Across the whole listing, filter for the string "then" and copy every line that has it.

== Data section

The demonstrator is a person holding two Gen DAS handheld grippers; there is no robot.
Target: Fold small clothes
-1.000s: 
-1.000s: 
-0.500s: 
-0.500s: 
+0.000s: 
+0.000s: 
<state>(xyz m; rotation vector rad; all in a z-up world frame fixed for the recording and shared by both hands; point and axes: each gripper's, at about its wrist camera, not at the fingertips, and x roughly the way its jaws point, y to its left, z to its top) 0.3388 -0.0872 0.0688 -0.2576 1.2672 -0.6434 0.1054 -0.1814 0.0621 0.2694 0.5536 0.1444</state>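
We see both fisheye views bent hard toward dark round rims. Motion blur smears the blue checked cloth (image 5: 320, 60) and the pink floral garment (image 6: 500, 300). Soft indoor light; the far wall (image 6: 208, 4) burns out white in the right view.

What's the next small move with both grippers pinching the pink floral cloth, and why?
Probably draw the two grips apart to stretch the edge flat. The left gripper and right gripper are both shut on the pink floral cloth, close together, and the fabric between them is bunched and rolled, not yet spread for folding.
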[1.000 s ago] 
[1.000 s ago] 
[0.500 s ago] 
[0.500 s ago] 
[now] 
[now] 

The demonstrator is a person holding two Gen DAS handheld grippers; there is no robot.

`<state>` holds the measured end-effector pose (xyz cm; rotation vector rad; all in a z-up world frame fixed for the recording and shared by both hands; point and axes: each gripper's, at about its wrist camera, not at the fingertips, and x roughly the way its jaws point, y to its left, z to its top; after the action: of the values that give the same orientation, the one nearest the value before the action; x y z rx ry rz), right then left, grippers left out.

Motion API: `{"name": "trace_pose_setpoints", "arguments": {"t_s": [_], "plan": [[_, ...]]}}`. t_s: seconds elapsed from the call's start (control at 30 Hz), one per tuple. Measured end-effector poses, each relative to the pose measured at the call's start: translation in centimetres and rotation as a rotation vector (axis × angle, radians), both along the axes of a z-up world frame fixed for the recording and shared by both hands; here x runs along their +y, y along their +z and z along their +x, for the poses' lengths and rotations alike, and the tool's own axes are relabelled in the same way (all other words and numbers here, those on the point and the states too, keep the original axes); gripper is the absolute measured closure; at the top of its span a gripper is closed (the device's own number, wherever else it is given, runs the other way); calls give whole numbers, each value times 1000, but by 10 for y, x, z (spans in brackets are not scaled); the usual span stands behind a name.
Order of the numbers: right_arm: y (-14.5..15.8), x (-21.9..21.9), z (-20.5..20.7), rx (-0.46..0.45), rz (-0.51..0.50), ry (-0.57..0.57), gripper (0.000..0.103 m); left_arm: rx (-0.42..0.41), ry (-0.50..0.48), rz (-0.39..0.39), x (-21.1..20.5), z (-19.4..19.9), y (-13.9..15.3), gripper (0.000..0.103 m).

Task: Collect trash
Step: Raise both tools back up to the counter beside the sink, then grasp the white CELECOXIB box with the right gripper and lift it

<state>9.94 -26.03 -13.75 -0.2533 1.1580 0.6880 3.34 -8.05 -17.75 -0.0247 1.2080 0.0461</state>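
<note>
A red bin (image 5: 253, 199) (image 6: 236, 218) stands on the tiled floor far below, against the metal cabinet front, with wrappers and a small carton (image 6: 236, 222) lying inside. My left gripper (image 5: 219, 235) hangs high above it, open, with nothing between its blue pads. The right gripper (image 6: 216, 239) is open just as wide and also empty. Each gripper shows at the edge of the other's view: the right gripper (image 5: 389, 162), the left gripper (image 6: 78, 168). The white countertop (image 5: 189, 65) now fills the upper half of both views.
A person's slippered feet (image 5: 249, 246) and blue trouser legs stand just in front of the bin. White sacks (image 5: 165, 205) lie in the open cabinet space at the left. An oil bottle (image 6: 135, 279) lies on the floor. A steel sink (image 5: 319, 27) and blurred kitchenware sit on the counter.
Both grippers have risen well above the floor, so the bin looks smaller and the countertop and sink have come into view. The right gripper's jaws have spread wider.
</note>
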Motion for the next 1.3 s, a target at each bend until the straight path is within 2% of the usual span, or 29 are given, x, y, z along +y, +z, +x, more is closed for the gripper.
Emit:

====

Written answer:
`<state>` holds the measured end-effector pose (xyz cm; rotation vector rad; all in a z-up world frame fixed for the recording and shared by both hands; point and axes: each gripper's, at about its wrist camera, not at the fingertips, and x roughly the way its jaws point, y to its left, z to its top; after the action: of the values that give the same orientation, the one nearest the value before the action; x y z rx ry rz), right then left, grippers left out.
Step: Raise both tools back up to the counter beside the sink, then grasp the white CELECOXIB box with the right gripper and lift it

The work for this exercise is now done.